» **Exercise**
Given the material below, return only the lines starting at the line with "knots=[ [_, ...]" and ending at the line with "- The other", exactly as they appear.

» **Supplied information**
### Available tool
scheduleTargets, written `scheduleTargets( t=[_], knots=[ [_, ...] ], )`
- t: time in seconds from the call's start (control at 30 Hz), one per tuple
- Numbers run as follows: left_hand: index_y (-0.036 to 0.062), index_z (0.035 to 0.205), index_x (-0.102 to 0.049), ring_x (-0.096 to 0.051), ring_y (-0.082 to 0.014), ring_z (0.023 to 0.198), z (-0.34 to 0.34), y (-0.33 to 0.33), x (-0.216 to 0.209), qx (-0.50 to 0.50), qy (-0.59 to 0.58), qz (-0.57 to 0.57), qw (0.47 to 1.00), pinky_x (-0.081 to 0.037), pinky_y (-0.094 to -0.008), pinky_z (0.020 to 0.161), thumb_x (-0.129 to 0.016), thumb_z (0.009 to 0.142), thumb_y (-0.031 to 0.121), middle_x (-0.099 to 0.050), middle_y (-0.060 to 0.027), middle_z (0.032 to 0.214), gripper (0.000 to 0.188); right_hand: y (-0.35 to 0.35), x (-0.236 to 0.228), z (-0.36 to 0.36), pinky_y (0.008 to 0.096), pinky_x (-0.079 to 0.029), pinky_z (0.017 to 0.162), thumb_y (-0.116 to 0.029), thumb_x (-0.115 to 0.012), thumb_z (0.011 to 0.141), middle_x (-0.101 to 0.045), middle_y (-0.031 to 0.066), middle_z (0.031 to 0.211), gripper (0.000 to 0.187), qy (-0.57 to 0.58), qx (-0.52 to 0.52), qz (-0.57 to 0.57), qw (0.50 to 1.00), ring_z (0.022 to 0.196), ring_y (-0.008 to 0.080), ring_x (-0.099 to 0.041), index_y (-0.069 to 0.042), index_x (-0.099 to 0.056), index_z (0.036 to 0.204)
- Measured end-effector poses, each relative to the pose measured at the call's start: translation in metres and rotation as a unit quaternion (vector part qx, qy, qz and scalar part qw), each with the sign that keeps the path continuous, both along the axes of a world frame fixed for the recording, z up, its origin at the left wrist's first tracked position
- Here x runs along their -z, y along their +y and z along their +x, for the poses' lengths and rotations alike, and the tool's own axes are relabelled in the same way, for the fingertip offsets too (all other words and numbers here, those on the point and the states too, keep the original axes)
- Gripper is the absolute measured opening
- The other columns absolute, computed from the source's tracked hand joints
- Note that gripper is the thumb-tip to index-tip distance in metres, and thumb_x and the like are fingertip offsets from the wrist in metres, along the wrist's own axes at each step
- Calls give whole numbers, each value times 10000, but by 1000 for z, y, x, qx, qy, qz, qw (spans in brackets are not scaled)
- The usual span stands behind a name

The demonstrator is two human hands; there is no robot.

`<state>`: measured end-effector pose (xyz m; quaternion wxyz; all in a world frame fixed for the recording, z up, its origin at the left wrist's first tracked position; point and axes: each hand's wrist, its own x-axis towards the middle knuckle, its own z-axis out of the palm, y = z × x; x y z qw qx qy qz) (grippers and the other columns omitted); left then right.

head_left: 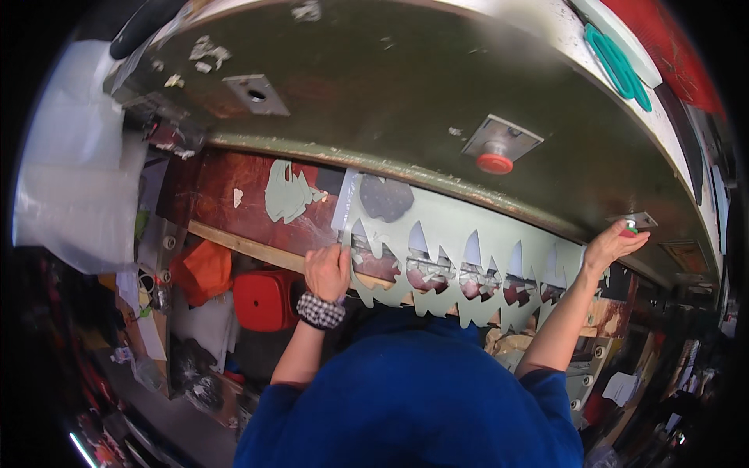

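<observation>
left hand [328, 269]: closed on the near edge of the pale green cut sheet [468, 265], pinching it flat so it didn't slide.
right hand [612, 243]: fingers loosely spread, fingertip on the green push button [630, 228]; held nothing.
cut sheet: lay across the machine bed under the dark green press head [374, 101], jagged cut-outs along its length.
red button [495, 162]: untouched, well left of the right hand.
red stool [265, 299]: below, beside the left wrist.
</observation>
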<state>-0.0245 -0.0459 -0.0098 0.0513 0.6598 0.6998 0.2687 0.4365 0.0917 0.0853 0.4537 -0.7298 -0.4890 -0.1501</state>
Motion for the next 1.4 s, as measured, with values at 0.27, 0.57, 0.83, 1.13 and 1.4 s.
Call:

» **Exercise answer**
scheduleTargets, written `scheduleTargets( t=[_], knots=[ [_, ...] ], )`
- t: time in seconds from the call's start (control at 30 Hz), one per tuple
- Numbers run as follows: left_hand: index_y (-0.036 to 0.062), index_z (0.035 to 0.205), index_x (-0.102 to 0.049), ring_x (-0.096 to 0.051), ring_y (-0.082 to 0.014), ring_z (0.023 to 0.198), z (-0.34 to 0.34), y (-0.33 to 0.33), x (-0.216 to 0.209), qx (-0.50 to 0.50), qy (-0.59 to 0.58), qz (-0.57 to 0.57), qw (0.47 to 1.00), pinky_x (-0.081 to 0.037), pinky_y (-0.094 to -0.008), pinky_z (0.020 to 0.161), thumb_x (-0.129 to 0.016), thumb_z (0.009 to 0.142), thumb_y (-0.031 to 0.121), middle_x (-0.099 to 0.050), middle_y (-0.060 to 0.027), middle_z (0.032 to 0.214), gripper (0.000 to 0.188); right_hand: y (-0.35 to 0.35), x (-0.236 to 0.228), z (-0.36 to 0.36), pinky_y (0.008 to 0.096), pinky_x (-0.079 to 0.029), pinky_z (0.017 to 0.162), thumb_y (-0.116 to 0.029), thumb_x (-0.115 to 0.012), thumb_z (0.011 to 0.141), middle_x (-0.101 to 0.045), middle_y (-0.031 to 0.066), middle_z (0.031 to 0.211), gripper (0.000 to 0.187), qy (-0.57 to 0.58), qx (-0.52 to 0.52), qz (-0.57 to 0.57), qw (0.50 to 1.00), ring_z (0.022 to 0.196), ring_y (-0.008 to 0.080), ring_x (-0.099 to 0.041), index_y (-0.069 to 0.042), index_x (-0.099 to 0.056), index_z (0.036 to 0.204)
- Measured end-effector poses, each relative to the pose measured at the call's start: translation in metres and rotation as a unit quaternion (vector part qx, qy, qz and scalar part qw), each with the sign that keeps the path continuous, both along the axes of a world frame fixed for the recording, z up, its origin at the left wrist's first tracked position
- Here x runs along their -z, y along their +y and z along their +x, for the poses' lengths and rotations alike, and the tool's own axes are relabelled in the same way, for the fingertip offsets too (all other words and numbers here, those on the point and the states too, keep the original axes)
- Gripper is the absolute measured opening
- The other columns absolute, computed from the source's tracked hand joints

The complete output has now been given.